Exercise requirements → Retype the data that follows with no alterations, please.

Dataset content →
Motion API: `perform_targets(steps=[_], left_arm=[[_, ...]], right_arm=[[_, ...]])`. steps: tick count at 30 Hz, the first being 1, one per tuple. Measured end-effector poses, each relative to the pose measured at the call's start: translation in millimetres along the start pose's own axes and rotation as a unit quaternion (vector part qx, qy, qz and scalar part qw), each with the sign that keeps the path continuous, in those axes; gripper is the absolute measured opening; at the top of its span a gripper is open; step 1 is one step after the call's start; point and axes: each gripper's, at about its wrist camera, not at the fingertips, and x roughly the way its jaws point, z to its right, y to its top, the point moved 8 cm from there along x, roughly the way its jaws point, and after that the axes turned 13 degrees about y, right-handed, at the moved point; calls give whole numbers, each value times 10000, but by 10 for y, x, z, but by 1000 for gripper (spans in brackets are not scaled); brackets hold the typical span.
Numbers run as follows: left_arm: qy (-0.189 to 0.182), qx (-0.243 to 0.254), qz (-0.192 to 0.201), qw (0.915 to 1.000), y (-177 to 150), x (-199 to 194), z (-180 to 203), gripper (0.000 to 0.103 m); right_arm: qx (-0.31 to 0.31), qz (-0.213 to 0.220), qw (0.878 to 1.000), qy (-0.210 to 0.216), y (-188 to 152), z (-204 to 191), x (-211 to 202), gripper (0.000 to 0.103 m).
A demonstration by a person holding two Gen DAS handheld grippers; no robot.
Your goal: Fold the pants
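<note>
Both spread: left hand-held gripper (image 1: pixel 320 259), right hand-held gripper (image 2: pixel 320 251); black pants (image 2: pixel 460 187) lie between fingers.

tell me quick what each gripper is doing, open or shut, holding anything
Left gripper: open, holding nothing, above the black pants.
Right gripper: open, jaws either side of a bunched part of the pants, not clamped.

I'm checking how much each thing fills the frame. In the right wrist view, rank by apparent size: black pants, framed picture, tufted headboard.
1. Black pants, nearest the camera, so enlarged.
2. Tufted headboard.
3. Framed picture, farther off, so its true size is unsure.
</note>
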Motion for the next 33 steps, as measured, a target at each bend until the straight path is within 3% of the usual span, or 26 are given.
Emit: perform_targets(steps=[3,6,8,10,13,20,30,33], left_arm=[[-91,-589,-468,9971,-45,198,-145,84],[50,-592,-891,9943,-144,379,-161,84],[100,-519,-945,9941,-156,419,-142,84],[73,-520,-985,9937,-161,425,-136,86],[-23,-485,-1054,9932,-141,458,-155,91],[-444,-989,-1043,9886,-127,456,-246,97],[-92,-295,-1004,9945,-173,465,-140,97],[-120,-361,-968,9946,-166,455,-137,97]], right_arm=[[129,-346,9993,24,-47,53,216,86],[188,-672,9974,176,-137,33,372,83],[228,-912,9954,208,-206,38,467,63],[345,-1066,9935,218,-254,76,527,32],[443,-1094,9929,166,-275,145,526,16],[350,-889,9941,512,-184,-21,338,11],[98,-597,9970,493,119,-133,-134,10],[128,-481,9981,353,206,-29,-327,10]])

Exercise solution →
Motion API: `perform_targets(steps=[_], left_arm=[[_, ...]], right_arm=[[_, ...]])`. steps: tick count at 30 Hz, the first being 1, one per tuple. Measured end-effector poses, each relative to the pose measured at the call's start: translation in millimetres along the start pose's own axes and rotation as a unit quaternion (vector part qx, qy, qz and scalar part qw), each with the sign that keeps the path continuous, in those axes; gripper is the absolute measured opening; at the top of its span a gripper is open; step 1 is one step after the call's start; point and axes: each gripper's, at about its wrist camera, not at the fingertips, and x roughly the way its jaws point, z to its right, y to its top, the point moved 8 cm from there along x, roughly the way its jaws point, and after that the axes turned 13 degrees about y, right-handed, at the moved point; calls give whole numbers, each value times 10000, but by 10 for y, x, z, but by 1000 for gripper (spans in brackets are not scaled); brackets hold the typical span.
Numbers run as follows: left_arm: qy (-0.189 to 0.182), qx (-0.243 to 0.254), qz (-0.192 to 0.201), qw (0.915 to 1.000), y (-177 to 150), x (-199 to 194), z (-180 to 203), gripper (0.000 to 0.103 m); right_arm: qx (-0.31 to 0.31), qz (-0.213 to 0.220), qw (0.878 to 1.000), qy (-0.210 to 0.216), y (-188 to 152), z (-204 to 191), x (-211 to 202), gripper (0.000 to 0.103 m).
A demonstration by a person holding two Gen DAS handheld grippers; no robot.
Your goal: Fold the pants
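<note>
Both spread: left hand-held gripper (image 1: pixel 320 259), right hand-held gripper (image 2: pixel 320 251); black pants (image 2: pixel 460 187) lie between fingers.

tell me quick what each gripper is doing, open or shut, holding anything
Left gripper: open, holding nothing, above the black pants.
Right gripper: open, jaws either side of a bunched part of the pants, not clamped.

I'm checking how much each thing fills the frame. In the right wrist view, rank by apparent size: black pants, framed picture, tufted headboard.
1. Black pants, nearest the camera, so enlarged.
2. Tufted headboard.
3. Framed picture, farther off, so its true size is unsure.
</note>
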Motion for the next 33 steps, as measured, a target at each bend until the straight path is within 3% of the usual span, or 26 are given.
Emit: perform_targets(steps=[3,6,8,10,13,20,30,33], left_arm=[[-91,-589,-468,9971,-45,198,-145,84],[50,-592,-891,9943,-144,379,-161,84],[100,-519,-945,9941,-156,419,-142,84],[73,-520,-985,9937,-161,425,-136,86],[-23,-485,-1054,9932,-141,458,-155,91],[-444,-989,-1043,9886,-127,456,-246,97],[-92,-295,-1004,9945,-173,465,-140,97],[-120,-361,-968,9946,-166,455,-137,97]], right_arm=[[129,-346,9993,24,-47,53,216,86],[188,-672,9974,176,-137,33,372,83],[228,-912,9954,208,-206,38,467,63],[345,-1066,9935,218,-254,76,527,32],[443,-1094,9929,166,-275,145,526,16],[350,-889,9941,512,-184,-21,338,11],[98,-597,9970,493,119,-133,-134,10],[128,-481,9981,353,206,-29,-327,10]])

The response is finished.